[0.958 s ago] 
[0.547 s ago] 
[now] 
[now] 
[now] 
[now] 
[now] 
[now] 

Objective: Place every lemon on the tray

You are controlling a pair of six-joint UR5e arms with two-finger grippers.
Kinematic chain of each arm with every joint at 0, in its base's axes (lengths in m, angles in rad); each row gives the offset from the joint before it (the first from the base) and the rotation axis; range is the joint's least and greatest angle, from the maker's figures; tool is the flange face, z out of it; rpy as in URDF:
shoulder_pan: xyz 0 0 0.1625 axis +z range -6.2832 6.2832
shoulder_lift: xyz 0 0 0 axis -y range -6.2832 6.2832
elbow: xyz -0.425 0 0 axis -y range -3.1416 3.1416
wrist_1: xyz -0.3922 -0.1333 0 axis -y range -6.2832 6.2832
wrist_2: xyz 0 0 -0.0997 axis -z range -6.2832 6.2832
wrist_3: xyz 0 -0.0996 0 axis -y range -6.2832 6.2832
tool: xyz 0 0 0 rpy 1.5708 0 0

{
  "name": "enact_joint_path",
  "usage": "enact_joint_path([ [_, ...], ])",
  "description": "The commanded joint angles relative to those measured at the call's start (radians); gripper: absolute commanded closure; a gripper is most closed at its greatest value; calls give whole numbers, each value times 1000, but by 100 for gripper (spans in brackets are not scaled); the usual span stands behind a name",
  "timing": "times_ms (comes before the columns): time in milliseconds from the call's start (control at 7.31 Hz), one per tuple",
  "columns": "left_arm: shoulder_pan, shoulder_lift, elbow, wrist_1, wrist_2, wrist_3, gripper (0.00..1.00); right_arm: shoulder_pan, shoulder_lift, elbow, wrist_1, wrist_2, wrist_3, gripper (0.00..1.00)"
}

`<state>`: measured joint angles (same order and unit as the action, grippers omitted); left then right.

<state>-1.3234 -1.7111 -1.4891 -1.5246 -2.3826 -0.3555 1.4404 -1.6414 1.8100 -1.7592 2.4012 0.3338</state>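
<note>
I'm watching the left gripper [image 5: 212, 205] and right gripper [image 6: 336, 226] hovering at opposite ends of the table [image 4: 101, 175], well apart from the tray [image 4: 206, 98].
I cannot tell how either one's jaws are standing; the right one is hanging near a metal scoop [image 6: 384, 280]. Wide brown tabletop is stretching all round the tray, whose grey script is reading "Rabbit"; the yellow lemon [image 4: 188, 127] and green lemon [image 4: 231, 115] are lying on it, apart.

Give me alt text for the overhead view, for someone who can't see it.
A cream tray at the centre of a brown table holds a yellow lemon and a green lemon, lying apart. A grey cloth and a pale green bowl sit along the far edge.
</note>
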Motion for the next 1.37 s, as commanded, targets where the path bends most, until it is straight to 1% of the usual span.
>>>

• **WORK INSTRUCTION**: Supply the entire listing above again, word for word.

• **RESULT OF THIS EXERCISE**:
[0.958 s ago] 
[0.547 s ago] 
[now] 
[now] 
[now] 
[now] 
[now] 
[now] 

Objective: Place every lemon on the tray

You are controlling a pair of six-joint UR5e arms with two-finger grippers.
Kinematic chain of each arm with every joint at 0, in its base's axes (lengths in m, angles in rad); each row gives the offset from the joint before it (the first from the base) and the rotation axis; range is the joint's least and greatest angle, from the maker's figures; tool is the flange face, z out of it; rpy as in URDF:
shoulder_pan: xyz 0 0 0.1625 axis +z range -6.2832 6.2832
shoulder_lift: xyz 0 0 0 axis -y range -6.2832 6.2832
elbow: xyz -0.425 0 0 axis -y range -3.1416 3.1416
wrist_1: xyz -0.3922 -0.1333 0 axis -y range -6.2832 6.2832
wrist_2: xyz 0 0 -0.0997 axis -z range -6.2832 6.2832
wrist_3: xyz 0 -0.0996 0 axis -y range -6.2832 6.2832
tool: xyz 0 0 0 rpy 1.5708 0 0

{
  "name": "enact_joint_path",
  "usage": "enact_joint_path([ [_, ...], ])",
  "description": "The commanded joint angles relative to those measured at the call's start (radians); gripper: absolute commanded closure; a gripper is most closed at its greatest value; calls give whole numbers, each value times 1000, but by 100 for gripper (spans in brackets are not scaled); the usual span stands behind a name",
  "timing": "times_ms (comes before the columns): time in milliseconds from the call's start (control at 7.31 Hz), one per tuple",
  "columns": "left_arm: shoulder_pan, shoulder_lift, elbow, wrist_1, wrist_2, wrist_3, gripper (0.00..1.00); right_arm: shoulder_pan, shoulder_lift, elbow, wrist_1, wrist_2, wrist_3, gripper (0.00..1.00)"
}

`<state>`: measured joint angles (same order and unit as the action, grippers omitted); left then right.

<state>-1.3234 -1.7111 -1.4891 -1.5246 -2.3826 -0.3555 1.4404 -1.6414 1.8100 -1.7592 2.4012 0.3338</state>
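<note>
I'm watching the left gripper [image 5: 212, 205] and right gripper [image 6: 336, 226] hovering at opposite ends of the table [image 4: 101, 175], well apart from the tray [image 4: 206, 98].
I cannot tell how either one's jaws are standing; the right one is hanging near a metal scoop [image 6: 384, 280]. Wide brown tabletop is stretching all round the tray, whose grey script is reading "Rabbit"; the yellow lemon [image 4: 188, 127] and green lemon [image 4: 231, 115] are lying on it, apart.

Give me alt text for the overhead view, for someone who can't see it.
A cream tray at the centre of a brown table holds a yellow lemon and a green lemon, lying apart. A grey cloth and a pale green bowl sit along the far edge.
</note>
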Motion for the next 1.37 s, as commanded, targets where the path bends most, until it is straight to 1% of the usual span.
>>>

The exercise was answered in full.